EXERCISE AIM → Repeat every line of the data exactly; no picture belongs in the copy.

COLLECTED DATA →
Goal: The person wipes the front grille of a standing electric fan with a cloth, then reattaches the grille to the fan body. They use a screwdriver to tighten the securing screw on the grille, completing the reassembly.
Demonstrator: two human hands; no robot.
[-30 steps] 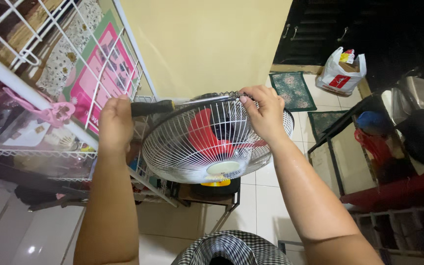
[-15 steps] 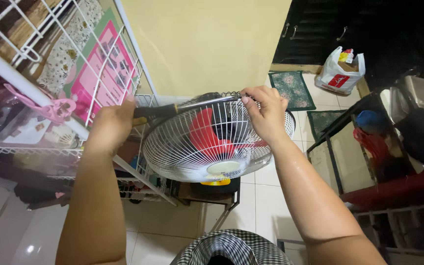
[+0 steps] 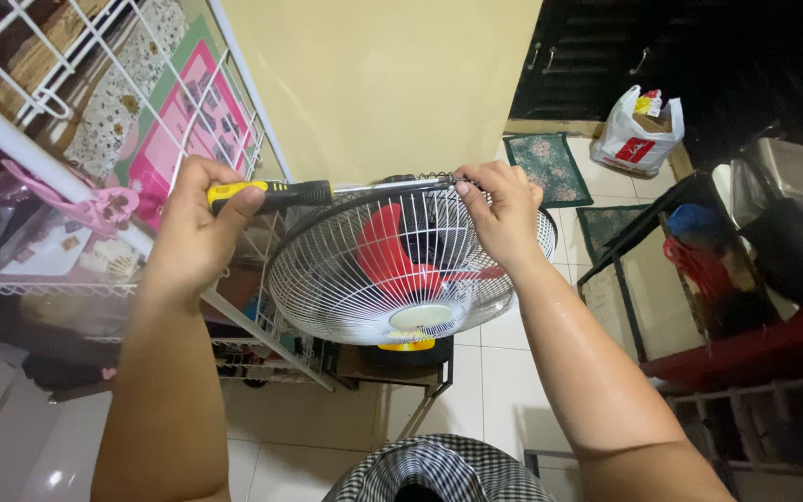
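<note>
The left hand (image 3: 195,231) is wrapped tight around the yellow and black handle of a screwdriver (image 3: 313,193). Its tip points at the top rim of the fan cage (image 3: 355,279). The right hand (image 3: 504,209) pinches that same spot on the rim. The cage is still shut over the red blades (image 3: 385,246), so the job looks barely started. The fan stands beside a white wire rack (image 3: 188,102).

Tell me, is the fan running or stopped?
Stopped. The red blades look sharp, not blurred, behind the white wire guard, while the left hand holds a screwdriver to its rim.
</note>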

RESULT OF THE TASK →
Goal: The person wipes the front grille of a standing electric fan with a cloth, then reattaches the grille to the fan body. They use a screwdriver to tighten the securing screw on the grille, completing the reassembly.
Demonstrator: two human hands; no robot.
[-30 steps] 
[-15 steps] 
[+0 steps] 
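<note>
The left hand (image 3: 195,231) is wrapped tight around the yellow and black handle of a screwdriver (image 3: 313,193). Its tip points at the top rim of the fan cage (image 3: 355,279). The right hand (image 3: 504,209) pinches that same spot on the rim. The cage is still shut over the red blades (image 3: 385,246), so the job looks barely started. The fan stands beside a white wire rack (image 3: 188,102).

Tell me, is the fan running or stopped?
Stopped. The red blades look sharp, not blurred, behind the white wire guard, while the left hand holds a screwdriver to its rim.
</note>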

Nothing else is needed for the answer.